What this task involves. A word-for-word copy of the records below is required.

Records for this task.
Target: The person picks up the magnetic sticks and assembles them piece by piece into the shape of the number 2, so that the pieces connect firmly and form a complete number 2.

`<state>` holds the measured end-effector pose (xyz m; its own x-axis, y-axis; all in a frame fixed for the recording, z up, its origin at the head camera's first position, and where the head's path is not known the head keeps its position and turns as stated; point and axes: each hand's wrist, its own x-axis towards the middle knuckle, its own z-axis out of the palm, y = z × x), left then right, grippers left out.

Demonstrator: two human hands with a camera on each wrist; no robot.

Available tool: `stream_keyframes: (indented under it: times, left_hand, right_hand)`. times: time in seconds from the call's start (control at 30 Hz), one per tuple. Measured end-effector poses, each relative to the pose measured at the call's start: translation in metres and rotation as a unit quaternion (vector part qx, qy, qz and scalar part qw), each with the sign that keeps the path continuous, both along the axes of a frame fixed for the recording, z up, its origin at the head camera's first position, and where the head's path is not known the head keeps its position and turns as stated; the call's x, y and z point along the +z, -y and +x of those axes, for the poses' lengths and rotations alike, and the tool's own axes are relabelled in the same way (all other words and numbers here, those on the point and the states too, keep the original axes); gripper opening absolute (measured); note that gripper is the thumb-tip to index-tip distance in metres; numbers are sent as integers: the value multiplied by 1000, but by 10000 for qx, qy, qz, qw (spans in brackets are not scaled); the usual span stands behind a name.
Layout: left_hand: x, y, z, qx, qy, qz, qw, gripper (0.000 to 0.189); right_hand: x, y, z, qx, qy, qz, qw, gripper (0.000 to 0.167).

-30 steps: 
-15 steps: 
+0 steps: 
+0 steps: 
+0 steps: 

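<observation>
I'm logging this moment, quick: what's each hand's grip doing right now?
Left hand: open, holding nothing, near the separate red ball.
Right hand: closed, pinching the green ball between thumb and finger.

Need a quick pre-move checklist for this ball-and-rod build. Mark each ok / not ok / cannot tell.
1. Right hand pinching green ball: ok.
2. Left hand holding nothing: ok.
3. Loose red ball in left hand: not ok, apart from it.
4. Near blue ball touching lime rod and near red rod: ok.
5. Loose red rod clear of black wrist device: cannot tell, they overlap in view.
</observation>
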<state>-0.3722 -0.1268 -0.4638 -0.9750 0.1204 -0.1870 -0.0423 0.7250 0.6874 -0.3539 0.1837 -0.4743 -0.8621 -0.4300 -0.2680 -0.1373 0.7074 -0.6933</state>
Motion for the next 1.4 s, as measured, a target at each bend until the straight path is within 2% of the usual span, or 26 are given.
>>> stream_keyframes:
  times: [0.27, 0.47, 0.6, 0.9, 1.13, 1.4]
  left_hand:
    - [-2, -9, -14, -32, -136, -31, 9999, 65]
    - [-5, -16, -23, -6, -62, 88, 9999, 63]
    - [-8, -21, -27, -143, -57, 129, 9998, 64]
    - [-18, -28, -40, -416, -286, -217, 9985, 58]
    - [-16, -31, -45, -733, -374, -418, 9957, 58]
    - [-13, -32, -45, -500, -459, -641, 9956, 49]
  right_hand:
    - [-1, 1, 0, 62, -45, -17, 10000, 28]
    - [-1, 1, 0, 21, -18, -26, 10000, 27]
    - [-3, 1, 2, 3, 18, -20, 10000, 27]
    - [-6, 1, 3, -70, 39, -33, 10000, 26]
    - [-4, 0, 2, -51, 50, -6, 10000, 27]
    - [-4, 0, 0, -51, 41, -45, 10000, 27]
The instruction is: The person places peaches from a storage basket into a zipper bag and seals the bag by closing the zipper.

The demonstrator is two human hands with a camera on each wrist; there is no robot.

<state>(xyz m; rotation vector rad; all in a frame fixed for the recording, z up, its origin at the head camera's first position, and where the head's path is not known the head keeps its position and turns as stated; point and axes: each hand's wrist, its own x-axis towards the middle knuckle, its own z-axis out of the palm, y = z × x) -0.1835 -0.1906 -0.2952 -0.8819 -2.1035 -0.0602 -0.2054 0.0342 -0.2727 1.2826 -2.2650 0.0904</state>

Exercise output.
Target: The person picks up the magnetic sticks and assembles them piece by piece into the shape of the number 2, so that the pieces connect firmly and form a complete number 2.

`<state>` holds the measured end-effector pose (xyz m; its own x-axis, y-axis; all in a frame fixed for the recording, z up, its origin at the head camera's first position, and where the head's path is not known the head keeps its position and turns as stated; point and axes: each hand's wrist, its own x-axis towards the middle knuckle, its own z-axis out of the palm, y = z × x), left then right, grippers left out.

Demonstrator: two human hands with a camera on each wrist; no robot.

Available tool: `stream_keyframes: (indented under it: times, left_hand, right_hand)`. times: time in seconds from the call's start (control at 30 Hz), one per tuple. Measured end-effector poses, each relative to the pose measured at the call's start: translation in metres and rotation as a unit quaternion (vector part qx, qy, qz and scalar part qw), each with the sign that keeps the path continuous, both along the axes of a frame fixed for the recording, z up, its origin at the head camera's first position, and where the head's path is not known the head keeps its position and turns as stated; the call's x, y and z point along the +z, -y and +x of those axes, for the poses' lengths and rotations alike, and the tool's own axes are relabelled in the same way (all other words and numbers here, those on the point and the states too, keep the original axes); gripper opening absolute (measured); note that gripper is the thumb-tip to index-tip distance in metres; numbers are sent as integers: the value multiplied by 1000, but by 10000 for qx, qy, qz, qw (spans in brackets are not scaled); the usual span stands behind a name.
Layout: left_hand: x, y, z, qx, qy, qz, qw, gripper (0.000 to 0.189); right_hand: x, y, z, qx, qy, qz, qw, gripper (0.000 to 0.167).

-30 steps: 
-15 steps: 
+0 steps: 
+0 steps: 
+0 steps: 

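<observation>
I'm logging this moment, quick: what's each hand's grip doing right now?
Left hand: open, holding nothing, near the separate red ball.
Right hand: closed, pinching the green ball between thumb and finger.

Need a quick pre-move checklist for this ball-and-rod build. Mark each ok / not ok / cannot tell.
1. Right hand pinching green ball: ok.
2. Left hand holding nothing: ok.
3. Loose red ball in left hand: not ok, apart from it.
4. Near blue ball touching lime rod and near red rod: ok.
5. Loose red rod clear of black wrist device: cannot tell, they overlap in view.
</observation>
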<state>-0.3722 -0.1268 -0.4638 -0.9750 0.1204 -0.1870 -0.0423 0.7250 0.6874 -0.3539 0.1837 -0.4743 -0.8621 -0.4300 -0.2680 -0.1373 0.7074 -0.6933</state>
Motion for the next 1.4 s, as measured, a target at each bend until the straight path is within 2% of the usual span, or 26 are given.
>>> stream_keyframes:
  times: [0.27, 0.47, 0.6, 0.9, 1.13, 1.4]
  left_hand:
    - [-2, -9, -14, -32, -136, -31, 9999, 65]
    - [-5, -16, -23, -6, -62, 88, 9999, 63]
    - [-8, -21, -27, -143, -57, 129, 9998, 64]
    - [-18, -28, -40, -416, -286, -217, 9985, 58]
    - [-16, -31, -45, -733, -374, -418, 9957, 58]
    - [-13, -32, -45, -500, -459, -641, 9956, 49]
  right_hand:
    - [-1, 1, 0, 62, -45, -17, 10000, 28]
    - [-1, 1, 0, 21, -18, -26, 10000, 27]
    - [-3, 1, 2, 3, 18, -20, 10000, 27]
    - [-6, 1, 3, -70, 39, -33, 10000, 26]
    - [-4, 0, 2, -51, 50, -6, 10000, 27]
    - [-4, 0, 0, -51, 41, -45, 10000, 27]
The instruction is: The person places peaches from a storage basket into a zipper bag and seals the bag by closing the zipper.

The demonstrator is two human hands with a camera on each wrist; there is no robot.

<state>(xyz m; rotation vector rad; all in a frame fixed for the recording, z up, its origin at the head camera's first position, and where the head's path is not known the head keeps its position and turns as stated; point and axes: each hand's wrist, its own x-axis towards the middle knuckle, its own z-axis out of the palm, y = z × x) -0.1835 -0.1906 -0.2952 -0.8819 -2.1035 -0.0602 -0.2054 0.0342 -0.2727 1.2826 -2.2650 0.0904</state>

No additional answer is needed here.